### Problem statement
Searching the material below, find each line that includes the word "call", and copy it.

>>

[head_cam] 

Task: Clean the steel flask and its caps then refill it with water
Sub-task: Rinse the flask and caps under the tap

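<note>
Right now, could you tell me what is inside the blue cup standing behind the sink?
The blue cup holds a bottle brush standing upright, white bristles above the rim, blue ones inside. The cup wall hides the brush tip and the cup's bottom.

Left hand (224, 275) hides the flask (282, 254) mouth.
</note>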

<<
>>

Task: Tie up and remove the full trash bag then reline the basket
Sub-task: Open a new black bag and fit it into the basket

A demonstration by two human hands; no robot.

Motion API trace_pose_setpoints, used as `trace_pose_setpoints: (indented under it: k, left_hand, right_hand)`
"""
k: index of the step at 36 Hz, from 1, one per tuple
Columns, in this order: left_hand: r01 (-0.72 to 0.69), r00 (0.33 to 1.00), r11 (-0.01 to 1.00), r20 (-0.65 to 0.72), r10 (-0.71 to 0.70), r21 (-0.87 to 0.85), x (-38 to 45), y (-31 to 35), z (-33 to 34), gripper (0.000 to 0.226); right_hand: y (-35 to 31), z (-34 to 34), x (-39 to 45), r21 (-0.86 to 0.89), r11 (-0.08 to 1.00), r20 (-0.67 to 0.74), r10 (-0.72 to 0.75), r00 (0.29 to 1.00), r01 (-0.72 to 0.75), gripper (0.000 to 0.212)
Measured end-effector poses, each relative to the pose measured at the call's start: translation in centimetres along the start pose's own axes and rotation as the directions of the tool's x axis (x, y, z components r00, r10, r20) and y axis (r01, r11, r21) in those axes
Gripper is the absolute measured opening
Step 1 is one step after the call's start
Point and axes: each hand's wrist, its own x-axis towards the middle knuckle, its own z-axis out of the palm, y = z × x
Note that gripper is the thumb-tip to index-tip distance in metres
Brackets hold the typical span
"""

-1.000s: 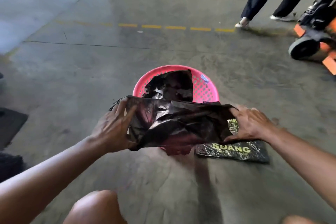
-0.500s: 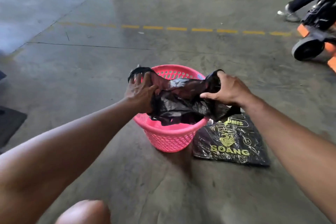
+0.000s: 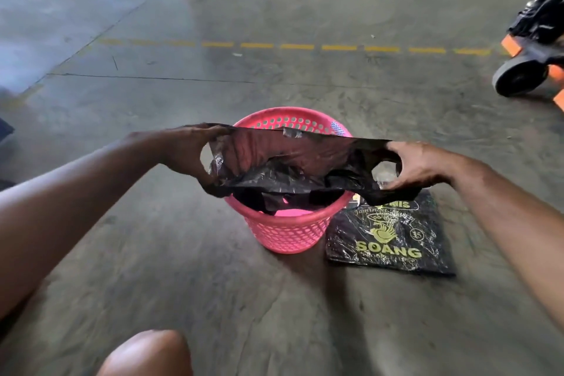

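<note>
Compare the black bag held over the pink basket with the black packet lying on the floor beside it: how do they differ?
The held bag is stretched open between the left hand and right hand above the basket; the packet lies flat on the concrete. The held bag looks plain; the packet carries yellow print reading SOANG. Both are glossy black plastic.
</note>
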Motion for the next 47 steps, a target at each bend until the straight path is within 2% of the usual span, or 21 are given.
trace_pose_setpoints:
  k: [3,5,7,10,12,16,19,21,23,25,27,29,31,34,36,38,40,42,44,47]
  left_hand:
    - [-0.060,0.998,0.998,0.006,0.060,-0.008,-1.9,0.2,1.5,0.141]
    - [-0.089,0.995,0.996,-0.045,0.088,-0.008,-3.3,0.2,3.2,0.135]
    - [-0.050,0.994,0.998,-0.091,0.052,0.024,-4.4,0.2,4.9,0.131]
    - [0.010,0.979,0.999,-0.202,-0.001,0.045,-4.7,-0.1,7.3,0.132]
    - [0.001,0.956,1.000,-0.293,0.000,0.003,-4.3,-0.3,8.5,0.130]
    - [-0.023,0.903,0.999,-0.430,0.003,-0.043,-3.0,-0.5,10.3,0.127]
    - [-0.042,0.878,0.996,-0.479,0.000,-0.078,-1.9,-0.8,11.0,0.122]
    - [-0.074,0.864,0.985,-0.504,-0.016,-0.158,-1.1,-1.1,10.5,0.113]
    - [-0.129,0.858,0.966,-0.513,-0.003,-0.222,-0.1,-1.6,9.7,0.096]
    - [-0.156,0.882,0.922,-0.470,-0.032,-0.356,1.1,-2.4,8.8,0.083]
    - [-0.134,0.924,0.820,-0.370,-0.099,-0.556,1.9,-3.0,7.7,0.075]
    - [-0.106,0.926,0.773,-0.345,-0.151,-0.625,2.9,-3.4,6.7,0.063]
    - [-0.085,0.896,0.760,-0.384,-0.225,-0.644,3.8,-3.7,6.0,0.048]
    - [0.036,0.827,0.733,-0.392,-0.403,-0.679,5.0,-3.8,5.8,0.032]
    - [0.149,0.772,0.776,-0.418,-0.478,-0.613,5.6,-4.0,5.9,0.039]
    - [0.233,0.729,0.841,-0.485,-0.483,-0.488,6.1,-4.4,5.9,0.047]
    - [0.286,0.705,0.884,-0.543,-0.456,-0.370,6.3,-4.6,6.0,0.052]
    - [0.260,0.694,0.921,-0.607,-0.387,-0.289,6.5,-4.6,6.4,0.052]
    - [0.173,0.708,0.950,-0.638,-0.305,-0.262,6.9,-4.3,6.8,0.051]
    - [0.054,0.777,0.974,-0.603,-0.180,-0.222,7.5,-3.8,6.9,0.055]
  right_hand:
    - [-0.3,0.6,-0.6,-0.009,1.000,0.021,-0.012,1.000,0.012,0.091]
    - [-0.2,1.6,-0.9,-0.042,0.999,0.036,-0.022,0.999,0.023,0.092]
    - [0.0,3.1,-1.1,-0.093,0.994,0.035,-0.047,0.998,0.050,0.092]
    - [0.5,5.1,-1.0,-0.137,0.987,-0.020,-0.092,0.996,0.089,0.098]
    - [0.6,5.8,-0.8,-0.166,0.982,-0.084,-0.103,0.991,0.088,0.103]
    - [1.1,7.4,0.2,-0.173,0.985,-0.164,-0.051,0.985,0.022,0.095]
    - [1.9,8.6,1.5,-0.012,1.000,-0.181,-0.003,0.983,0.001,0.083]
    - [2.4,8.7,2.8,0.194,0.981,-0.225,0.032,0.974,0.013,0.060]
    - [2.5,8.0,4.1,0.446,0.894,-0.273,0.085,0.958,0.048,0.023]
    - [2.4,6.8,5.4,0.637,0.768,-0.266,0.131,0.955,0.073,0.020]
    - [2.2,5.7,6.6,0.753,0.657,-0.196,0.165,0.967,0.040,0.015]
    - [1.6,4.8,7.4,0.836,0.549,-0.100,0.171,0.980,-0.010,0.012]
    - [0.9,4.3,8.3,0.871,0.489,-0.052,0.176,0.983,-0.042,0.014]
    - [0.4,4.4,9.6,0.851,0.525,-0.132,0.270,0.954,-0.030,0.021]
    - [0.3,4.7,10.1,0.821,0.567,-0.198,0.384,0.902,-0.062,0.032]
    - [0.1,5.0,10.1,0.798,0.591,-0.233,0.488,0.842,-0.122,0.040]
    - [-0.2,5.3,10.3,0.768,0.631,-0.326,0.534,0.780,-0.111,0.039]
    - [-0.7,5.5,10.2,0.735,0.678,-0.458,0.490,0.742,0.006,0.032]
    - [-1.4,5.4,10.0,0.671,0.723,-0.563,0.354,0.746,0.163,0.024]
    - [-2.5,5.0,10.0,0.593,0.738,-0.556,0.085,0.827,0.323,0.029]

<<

### Completed task
Measured end-effector poses, each relative to the pose measured at the call's start: translation in centimetres along the start pose's own axes and rotation as the directions of the tool's x axis (x, y, z components r00, r10, r20) and y axis (r01, r11, r21) in those axes
Step 1 is one step after the call's start

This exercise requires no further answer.